* **What you should do**
Please transcribe exactly the lines from the first line of the records below through the line containing "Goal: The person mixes", including both, and omit all pictures.

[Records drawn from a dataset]
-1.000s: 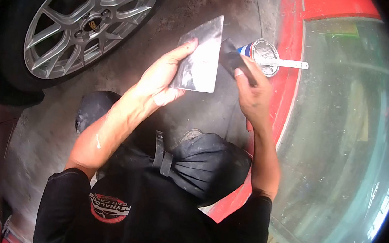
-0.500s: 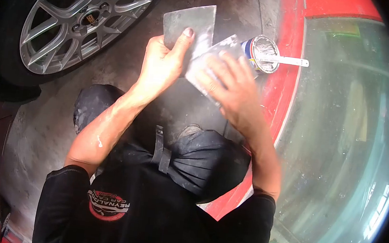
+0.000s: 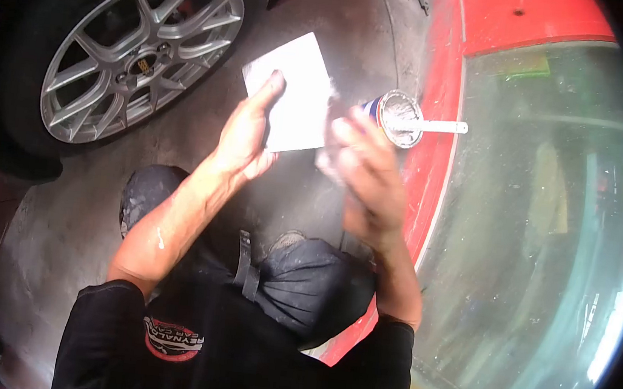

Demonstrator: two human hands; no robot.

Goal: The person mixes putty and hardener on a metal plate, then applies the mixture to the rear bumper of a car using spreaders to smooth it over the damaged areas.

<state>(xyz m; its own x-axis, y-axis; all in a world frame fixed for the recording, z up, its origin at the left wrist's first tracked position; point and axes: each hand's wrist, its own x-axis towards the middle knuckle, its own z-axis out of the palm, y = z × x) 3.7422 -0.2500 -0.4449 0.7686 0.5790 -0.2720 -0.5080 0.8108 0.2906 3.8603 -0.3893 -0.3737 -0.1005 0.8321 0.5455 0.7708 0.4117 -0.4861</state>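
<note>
My left hand [image 3: 246, 131] grips a flat square plate [image 3: 295, 98], its thumb on the face, which shines bright white in the light. To its right, my right hand [image 3: 367, 170] is smeared by motion; a blurred pale edge shows at its fingers, too unclear to make out. Just beyond that hand stands an open can [image 3: 399, 119] with grey-white contents, and a white stick [image 3: 444, 126] lies across its mouth, reaching over the red panel.
A silver-spoked wheel [image 3: 143, 63] with a black tyre stands at the upper left. Along the right runs a red car body [image 3: 434, 78] with a large dusty glass pane [image 3: 522, 217]. A thin cable lies on the grey floor [image 3: 73, 223] at the top.
The plate in my left hand has tilted and now looks bright white. My right hand has moved down, and the flat sheet under it no longer shows clearly. The view has shifted slightly.
</note>
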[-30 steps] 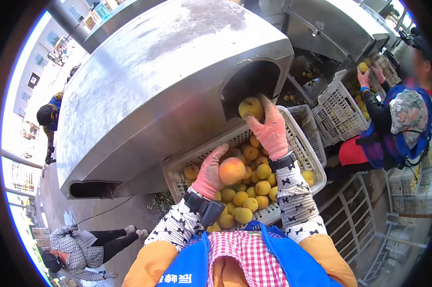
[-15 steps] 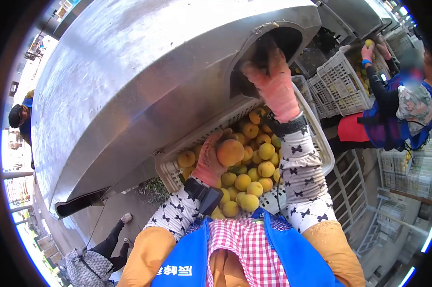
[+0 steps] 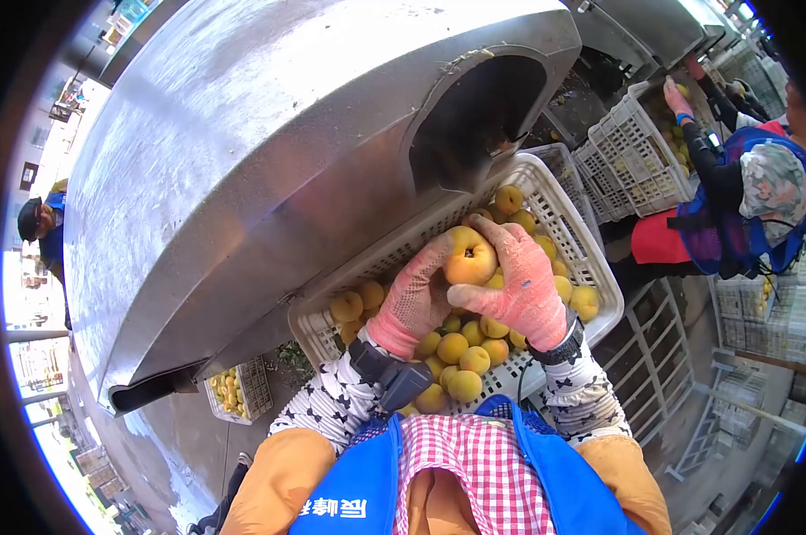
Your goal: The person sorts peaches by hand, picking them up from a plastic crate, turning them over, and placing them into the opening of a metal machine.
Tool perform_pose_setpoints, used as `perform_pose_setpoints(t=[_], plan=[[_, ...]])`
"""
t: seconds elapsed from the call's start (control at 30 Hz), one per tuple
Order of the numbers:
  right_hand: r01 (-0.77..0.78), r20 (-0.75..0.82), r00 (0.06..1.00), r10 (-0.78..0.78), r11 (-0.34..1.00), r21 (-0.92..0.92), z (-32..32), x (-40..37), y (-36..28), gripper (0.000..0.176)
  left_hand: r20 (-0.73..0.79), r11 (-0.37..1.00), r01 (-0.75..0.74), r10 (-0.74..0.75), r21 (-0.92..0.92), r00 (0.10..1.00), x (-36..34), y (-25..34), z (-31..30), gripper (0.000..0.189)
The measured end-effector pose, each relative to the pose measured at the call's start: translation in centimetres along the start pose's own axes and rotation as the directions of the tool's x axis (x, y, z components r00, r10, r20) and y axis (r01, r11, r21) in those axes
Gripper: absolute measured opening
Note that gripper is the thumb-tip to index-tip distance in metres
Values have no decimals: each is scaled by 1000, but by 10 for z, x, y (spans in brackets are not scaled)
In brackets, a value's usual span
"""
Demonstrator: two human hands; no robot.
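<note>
A yellow-orange peach (image 3: 471, 259) sits between my two gloved hands, its dark stem hollow facing up. My left hand (image 3: 418, 294), in a pink knit glove, closes on its left side. On the other side, the fingers and thumb of my right hand (image 3: 526, 283) grip the same peach. Both hands are above a white plastic crate (image 3: 612, 308) full of yellow peaches (image 3: 453, 348). My hands hide part of the fruit beneath.
A large metal machine (image 3: 269, 178) with a dark opening (image 3: 474, 116) stands behind the crate. Another crate of fruit (image 3: 240, 392) is on the floor at left. At right, a co-worker (image 3: 742, 196) reaches into a white crate (image 3: 630, 156). A person (image 3: 44, 223) stands at far left.
My right hand has come down from the machine's opening to the peach by my left hand. Both hands now hold it. The person walking at lower left has mostly left view.
</note>
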State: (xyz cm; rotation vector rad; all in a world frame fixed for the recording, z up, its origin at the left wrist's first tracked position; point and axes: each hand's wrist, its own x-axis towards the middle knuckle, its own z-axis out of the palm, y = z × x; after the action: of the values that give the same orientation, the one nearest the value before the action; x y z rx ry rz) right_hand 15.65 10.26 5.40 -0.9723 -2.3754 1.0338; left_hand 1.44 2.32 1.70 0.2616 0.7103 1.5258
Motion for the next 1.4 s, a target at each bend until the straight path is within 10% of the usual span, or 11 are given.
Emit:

* **Task output**
-1.000s: 
-0.500s: 
+0.000s: 

Demonstrator: two human hands; no robot.

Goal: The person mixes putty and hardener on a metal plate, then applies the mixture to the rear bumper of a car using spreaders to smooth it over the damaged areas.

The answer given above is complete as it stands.